Artists' Television Access

Mad Dance

Saturday, February 25, 2012, 8:00 pm, $6-$10

Mad Dance is a new showcase for films & videos that explore radical visions for madness in a culture that pathologizes difference. Tonight’s inaugural screening features three works that navigate the psycho-geography of the personal and the political. Curated by Ken Paul Rosenthal.

 

The Accursed Mazurka  (1994, 40”) by Nina Fonoroff

The Accursed Mazurka uses the enveloping sound of music from movie melodramas and gothic radio plays plus a third-person, softly spoken voiceover to bind wildly diverse images: home movies, off-the-TV detritus, layered opticals with colors so delicate they look hand-tinted. The Accursed Mazurka is an excavation of female sexuality that loses its dangerous edge only when it shears off onto a neatly framed chronicle of therapeutic experience.” – Amy Taubin, The Village Voice

 

Nina Fonoroff’s films are a hybrid of collage, painting, and musical composition from sampled sound and cinema. Her work has been shown at numerous showcases, festivals, and museums in the US, Canada and Europe. The Accursed Mazurka won a Juror’s Choice Award at the Black Maria Film Festival, and an Honorable Mention at the Ann Arbor Film Festival. Fonoroff is a 1998-99 Guggenheim Fellow, and teaches at the University of New Mexico.

 

Crooked Beauty  (2011, 30”) by Ken Paul Rosenthal

“I learned more from Jacks McNamara’s insights than I had from reading any number of books on the subject.
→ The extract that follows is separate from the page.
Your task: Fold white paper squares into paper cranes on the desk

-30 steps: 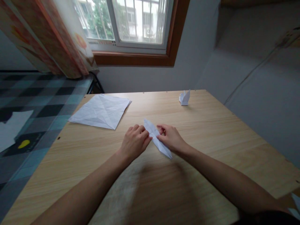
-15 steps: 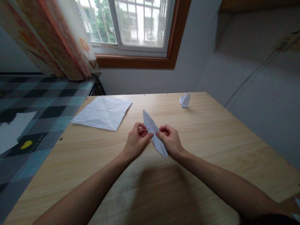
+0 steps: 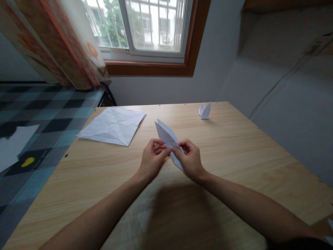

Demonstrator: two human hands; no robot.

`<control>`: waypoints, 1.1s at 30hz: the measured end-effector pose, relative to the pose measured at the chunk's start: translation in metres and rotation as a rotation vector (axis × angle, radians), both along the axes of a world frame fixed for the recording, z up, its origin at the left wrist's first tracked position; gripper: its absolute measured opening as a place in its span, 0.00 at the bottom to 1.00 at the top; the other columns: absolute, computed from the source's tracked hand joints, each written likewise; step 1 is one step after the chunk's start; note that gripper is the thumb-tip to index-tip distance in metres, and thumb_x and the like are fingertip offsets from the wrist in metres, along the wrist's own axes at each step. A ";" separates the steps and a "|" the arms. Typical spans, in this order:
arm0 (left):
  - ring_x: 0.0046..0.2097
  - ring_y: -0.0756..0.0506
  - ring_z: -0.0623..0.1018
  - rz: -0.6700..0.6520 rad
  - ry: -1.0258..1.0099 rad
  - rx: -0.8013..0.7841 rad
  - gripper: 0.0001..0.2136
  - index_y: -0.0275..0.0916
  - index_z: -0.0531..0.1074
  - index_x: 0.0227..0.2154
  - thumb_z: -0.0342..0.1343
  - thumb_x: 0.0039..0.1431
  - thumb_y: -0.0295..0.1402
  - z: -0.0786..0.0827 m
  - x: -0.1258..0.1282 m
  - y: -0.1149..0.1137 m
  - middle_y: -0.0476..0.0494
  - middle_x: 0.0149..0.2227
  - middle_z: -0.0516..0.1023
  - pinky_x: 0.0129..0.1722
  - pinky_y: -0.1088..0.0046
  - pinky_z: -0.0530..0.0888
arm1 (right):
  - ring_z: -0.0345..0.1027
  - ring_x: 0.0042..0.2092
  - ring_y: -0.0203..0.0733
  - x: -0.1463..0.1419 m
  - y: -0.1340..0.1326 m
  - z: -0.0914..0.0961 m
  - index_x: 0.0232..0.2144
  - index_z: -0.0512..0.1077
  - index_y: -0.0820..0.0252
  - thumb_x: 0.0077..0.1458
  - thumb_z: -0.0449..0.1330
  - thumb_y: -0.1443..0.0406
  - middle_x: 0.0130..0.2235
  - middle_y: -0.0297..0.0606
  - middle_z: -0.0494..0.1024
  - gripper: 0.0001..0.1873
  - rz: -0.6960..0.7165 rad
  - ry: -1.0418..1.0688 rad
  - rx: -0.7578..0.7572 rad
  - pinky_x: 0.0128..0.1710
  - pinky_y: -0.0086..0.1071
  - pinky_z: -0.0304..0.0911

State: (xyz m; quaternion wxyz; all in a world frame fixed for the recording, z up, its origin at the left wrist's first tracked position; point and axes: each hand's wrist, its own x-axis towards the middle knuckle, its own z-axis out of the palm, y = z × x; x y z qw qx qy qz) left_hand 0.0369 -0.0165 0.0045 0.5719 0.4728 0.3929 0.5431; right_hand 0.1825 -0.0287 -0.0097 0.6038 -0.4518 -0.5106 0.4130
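A narrow folded sheet of white paper (image 3: 166, 133) is held above the middle of the table, slanting from upper left to lower right. Its far end splits into two pointed layers with a gap between them. My left hand (image 3: 154, 156) pinches its left edge between thumb and fingers. On the other side my right hand (image 3: 191, 158) is closed on the paper, thumb on the near face and fingers behind. Both thumbs nearly meet at its middle. The lower tip is partly covered by my right hand.
Creased white paper squares (image 3: 114, 125) lie at the table's far left. A small folded paper figure (image 3: 205, 111) stands near the back edge of the wooden table (image 3: 247, 166). To the left, a checked cloth (image 3: 59, 114) carries torn white paper (image 3: 18, 144). A window (image 3: 156, 27) is behind.
The folded paper's far end has opened from one point into two separated layers. My right thumb has shifted slightly left over the paper, and its lower tip is more covered.
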 end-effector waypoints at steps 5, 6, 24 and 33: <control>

Her courage and activism may help to bring about an important paradigm shift in our cultural view of those who are mentally different, and this film is an important part of that effort. Ken Paul Rosenthal, with his gift for translating elusive mental states into powerful, poetic images, helps to bring McNamara’s insights to a wider audience, while also creating a work of filmed illuminated text, where what appears to be crooked reveals its inherent beauty.” – David Finkelstein, Film Threat

 

Ken Paul Rosenthal’s films weave personal and political narratives into natural and urban landscapes. He is the recipient of a Kodak Award for Cinematography, a SAMSHA Voice Award for his media work in mental health advocacy, and 10 festival awards for Crooked Beauty. The film has been invited to 31 film festivals, and presented in person at dozens of peer support networks, hospitals, universities, mental health symposia, and jails worldwide. 

 

Lethe  (2009, 23”) by Lewis Klahr

“A straightforward narrative film by Klahr’s standards, Lethe is a pulpy melodrama that incorporates sci-fi B-movie elements into a story straight out of a Vincente Minnelli women’s picture. It also functions as one of Klahr’s most sophisticated enactments of the intertwining of Thanatos and Eros, as if the inanimate materials that he is bringing back to life wish to return to their natural state of dead calm.” – Chris Stults, Assistant Curator of Film/Video, The Wexner Center for the Arts

 

Lewis Klahr was called, “the reigning proponent of cut and paste” by critic J. Hoberman of the Village Voice. He is a master collagist whose uniquely idiosyncratic experimental films and cutout animations have been screened extensively in the United States and Europe. His work is in the permanent collection of the New York Museum of Modern Art, and was twice included in the Whitney Biennial. Klahr is a 1992 Guggenheim Fellow, and teaches at Cal Arts.